About this task:
Reproduce every line in the listing that contains the word "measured".

* * * * * * *

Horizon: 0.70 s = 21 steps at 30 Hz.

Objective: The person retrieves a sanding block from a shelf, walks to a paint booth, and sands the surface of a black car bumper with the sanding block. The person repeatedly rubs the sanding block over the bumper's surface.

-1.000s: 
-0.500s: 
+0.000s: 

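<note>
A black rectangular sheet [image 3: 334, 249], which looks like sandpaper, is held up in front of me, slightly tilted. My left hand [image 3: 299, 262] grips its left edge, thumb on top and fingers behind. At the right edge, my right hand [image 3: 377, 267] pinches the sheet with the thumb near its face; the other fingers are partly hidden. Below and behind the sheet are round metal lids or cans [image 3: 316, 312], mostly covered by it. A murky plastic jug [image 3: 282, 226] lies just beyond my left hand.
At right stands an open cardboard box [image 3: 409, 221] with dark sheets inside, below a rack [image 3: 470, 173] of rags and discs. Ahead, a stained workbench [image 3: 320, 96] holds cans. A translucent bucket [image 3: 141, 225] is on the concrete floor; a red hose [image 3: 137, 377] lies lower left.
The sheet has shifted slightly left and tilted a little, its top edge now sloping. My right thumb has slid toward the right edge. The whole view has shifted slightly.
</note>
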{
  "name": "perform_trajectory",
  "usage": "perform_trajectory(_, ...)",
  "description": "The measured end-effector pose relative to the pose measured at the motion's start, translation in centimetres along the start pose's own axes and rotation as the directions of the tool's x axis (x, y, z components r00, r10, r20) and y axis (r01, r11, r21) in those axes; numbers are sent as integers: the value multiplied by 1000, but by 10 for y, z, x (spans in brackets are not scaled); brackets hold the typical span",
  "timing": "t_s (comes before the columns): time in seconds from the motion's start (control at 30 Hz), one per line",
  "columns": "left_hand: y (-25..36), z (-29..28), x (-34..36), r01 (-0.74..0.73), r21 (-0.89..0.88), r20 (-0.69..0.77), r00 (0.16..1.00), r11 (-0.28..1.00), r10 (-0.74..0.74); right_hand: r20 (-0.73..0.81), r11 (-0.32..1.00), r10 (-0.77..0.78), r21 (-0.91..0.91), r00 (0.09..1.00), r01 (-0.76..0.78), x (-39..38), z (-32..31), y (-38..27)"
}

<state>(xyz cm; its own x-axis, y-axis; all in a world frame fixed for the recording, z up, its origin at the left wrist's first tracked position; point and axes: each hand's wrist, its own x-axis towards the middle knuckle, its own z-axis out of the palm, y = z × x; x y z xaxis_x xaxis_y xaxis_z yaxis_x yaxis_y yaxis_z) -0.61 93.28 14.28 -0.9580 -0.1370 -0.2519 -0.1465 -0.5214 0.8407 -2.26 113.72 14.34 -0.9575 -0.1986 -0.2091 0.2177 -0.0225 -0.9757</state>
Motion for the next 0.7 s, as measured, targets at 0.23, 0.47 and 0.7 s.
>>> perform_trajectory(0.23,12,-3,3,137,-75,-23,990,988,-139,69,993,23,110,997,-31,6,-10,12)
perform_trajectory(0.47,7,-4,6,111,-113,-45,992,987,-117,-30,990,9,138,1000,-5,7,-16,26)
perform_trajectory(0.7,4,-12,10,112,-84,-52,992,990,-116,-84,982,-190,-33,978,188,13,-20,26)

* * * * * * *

Result of this exercise:
  "description": "The measured end-effector pose relative to the pose measured at the motion's start, translation in centimetres along the start pose's own axes and rotation as the directions of the tool's x axis (x, y, z components r00, r10, r20) and y axis (r01, r11, r21) in those axes; numbers are sent as integers: the value multiplied by 1000, but by 10 for y, z, x (spans in brackets are not scaled); brackets hold the typical span",
Motion for the next 0.7 s, as measured, targets at 0.23, 0.47 and 0.7 s.

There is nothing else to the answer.